La Personne autisme et le syndrome d’Asperger PDF

Autisme de Haut Niveau C’est un psychiatre autrichien, le Dr La Personne autisme et le syndrome d’Asperger PDF Asperger, qui décrivit en 1944 des troubles du comportement chez plusieurs enfants qui avaient un développement normal de leur intelligence et du langage, mais qui présentaient une déficience marquée dans les interactions sociales et la communication. Il appela ce trouble  » psychopathie autistique « .


Voici un manuel de référence pour toute personne intéressée au développement de la personne autiste et de son éducation, qu’il s’agisse de parents, d’éducateurs, d’enseignants ou d’étudiants. Dans cet ouvrage, les auteurs présentent un bref historique de la prise en charge de la personne autiste ; l’essentiel des connaissances actuelles sur les causes possibles de l’autisme ; le diagnostic, sa raison d’être, ses limites ; les différents traitements possibles ; les particularités du développement de la personne autiste sur les plans physiques et cognitifs ; l’affectivité chez la personne autiste ; des moyens, des stratégies pour aider l’intervenant ; les aspects particuliers du développement de la personne atteinte du syndrome d’Asperger.
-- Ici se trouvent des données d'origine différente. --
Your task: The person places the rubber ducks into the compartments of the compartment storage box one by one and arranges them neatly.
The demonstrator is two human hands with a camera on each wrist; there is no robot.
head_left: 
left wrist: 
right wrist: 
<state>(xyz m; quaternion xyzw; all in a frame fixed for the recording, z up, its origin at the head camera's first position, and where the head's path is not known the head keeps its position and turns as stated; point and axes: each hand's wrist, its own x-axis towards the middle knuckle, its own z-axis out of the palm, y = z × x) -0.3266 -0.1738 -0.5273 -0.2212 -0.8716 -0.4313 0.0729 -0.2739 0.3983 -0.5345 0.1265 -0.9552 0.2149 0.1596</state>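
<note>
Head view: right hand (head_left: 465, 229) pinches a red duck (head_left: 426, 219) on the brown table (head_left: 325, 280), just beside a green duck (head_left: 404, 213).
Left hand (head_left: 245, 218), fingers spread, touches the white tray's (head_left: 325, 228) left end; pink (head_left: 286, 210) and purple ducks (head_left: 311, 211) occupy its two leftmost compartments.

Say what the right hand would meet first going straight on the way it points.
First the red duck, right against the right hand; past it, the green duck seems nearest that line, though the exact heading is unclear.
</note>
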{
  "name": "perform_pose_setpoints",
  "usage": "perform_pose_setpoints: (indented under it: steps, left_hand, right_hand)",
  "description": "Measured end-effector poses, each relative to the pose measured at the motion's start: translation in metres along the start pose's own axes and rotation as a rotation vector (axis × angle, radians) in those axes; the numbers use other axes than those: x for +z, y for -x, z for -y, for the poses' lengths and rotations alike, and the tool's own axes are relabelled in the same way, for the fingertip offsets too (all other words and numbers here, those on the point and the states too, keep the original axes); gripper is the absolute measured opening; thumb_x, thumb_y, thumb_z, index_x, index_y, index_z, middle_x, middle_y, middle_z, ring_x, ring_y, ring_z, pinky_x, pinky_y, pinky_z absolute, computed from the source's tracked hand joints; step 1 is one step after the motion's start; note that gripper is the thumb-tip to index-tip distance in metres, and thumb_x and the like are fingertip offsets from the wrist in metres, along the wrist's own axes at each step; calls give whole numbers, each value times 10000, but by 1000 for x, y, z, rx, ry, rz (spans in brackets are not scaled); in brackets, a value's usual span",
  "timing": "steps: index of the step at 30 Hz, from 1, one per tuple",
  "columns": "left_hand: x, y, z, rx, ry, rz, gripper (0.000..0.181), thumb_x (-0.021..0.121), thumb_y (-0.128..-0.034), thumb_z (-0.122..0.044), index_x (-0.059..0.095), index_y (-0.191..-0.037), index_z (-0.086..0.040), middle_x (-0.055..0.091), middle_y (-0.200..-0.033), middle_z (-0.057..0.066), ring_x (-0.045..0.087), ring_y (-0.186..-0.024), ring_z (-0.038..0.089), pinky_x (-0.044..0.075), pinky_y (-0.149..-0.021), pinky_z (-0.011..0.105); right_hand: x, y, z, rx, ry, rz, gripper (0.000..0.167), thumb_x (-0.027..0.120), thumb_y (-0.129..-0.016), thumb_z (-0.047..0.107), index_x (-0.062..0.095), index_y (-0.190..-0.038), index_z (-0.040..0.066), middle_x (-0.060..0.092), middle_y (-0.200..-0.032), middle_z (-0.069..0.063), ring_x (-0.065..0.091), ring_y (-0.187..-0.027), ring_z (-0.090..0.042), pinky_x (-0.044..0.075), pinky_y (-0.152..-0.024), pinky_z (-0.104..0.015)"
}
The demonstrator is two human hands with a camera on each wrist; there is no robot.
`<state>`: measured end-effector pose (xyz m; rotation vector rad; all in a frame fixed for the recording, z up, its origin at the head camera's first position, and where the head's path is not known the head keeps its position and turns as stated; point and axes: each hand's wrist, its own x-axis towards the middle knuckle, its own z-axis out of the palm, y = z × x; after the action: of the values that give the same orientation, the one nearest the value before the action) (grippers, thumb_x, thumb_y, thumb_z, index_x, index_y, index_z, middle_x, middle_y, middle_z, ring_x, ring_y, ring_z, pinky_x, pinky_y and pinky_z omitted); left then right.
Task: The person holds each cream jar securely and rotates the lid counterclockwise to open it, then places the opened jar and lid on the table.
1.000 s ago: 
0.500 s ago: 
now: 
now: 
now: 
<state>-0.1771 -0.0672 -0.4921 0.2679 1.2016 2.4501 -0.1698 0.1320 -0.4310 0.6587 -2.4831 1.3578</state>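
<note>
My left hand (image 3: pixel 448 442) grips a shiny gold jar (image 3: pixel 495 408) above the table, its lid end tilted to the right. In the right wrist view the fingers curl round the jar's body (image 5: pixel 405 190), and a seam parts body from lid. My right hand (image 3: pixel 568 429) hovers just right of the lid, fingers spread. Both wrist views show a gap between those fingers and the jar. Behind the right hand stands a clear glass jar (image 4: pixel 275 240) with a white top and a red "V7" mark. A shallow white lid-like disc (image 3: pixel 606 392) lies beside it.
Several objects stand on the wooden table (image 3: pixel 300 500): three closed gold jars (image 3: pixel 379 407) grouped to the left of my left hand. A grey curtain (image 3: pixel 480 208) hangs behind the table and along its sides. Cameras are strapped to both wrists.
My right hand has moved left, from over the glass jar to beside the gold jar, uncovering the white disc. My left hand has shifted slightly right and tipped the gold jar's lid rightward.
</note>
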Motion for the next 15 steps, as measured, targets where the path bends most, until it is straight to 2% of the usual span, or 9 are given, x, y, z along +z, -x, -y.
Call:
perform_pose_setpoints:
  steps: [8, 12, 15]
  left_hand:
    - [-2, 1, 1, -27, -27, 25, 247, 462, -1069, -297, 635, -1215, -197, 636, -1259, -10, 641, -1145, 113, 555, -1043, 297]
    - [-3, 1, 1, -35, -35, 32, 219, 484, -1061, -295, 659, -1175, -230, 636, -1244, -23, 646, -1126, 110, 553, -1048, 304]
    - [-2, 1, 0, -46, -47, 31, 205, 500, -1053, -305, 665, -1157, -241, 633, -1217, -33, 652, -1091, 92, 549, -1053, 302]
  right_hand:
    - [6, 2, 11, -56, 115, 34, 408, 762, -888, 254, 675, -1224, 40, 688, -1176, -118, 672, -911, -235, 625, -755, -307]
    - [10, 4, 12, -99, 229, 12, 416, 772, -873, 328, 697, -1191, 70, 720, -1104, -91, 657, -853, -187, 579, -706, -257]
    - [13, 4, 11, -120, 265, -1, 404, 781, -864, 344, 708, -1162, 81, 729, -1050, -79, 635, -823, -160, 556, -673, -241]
Ce n’est qu’en 1981 que la communauté scientifique a pris connaissance du syndrome d’Asperger grâce à l’article de Lorna Wing intitulé « Asperger’s syndrome, a clinical account ». En 1991, Uta Frith a traduit l’article original d’Hans Asperger en anglais. La distinction que l’on peut faire entre une personne typiquement autiste et une personne présentant un syndrome d’Asperger ou un Autisme de Haut Niveau est l’absence chez ces dernières d’une déficience intellectuelle. Difficultés dans la compréhension de jeux de mots. Difficultés dans l’expression de leurs émotions ou le font de manière inappropriée.

Interprétation de consignes au pied de la lettre. En résumé, les difficultés du jeune Asperger se situent principalement dans la dimension pragmatique de la communication. Il faut donc utiliser des moyens non verbaux pouvant servir de support à la conversation. Difficultés à percevoir intuitivement les besoins et les émotions des autres, et de ce fait, elles captent mal les ambiances.

Intérêt marqué pour un ou deux sujets spécialisés sans se préoccuper du fait que cela intéresse ou non leur interlocuteur. Naïveté sociale les conduisant souvent à devenir les souffre-douleur à l’école et en milieu de travail. En lien avec cette énumération, un enseignement des règles et des conventions sociales est donc à prévoir. La majorité des jeunes «non TED» apprennent ces règles et conventions intuitivement et naturellement à partir des expériences vécues.

Sans un enseignement explicite, les personnes TED ne peuvent effectuer ce type d’apprentissage ou n’y accèdent que partiellement ou très difficilement. Expression du visage souvent figée et peu vivante. Difficultés à regarder l’interlocuteur dans les yeux. Difficultés à lire l’expression affective des visages. Difficultés à gérer les perceptions, ce qui rend le monde qui les entoure tout à fait imprévisible, voire effrayant. Il est important ici de noter que ces personnes, sur le plan cognitif, ont un fonctionnement intellectuel se situant dans la moyenne ou même dans la tranche supérieure de la population, une capacité mnésique excellente ainsi qu’une capacité à développer des passions ainsi que des talents remarquables.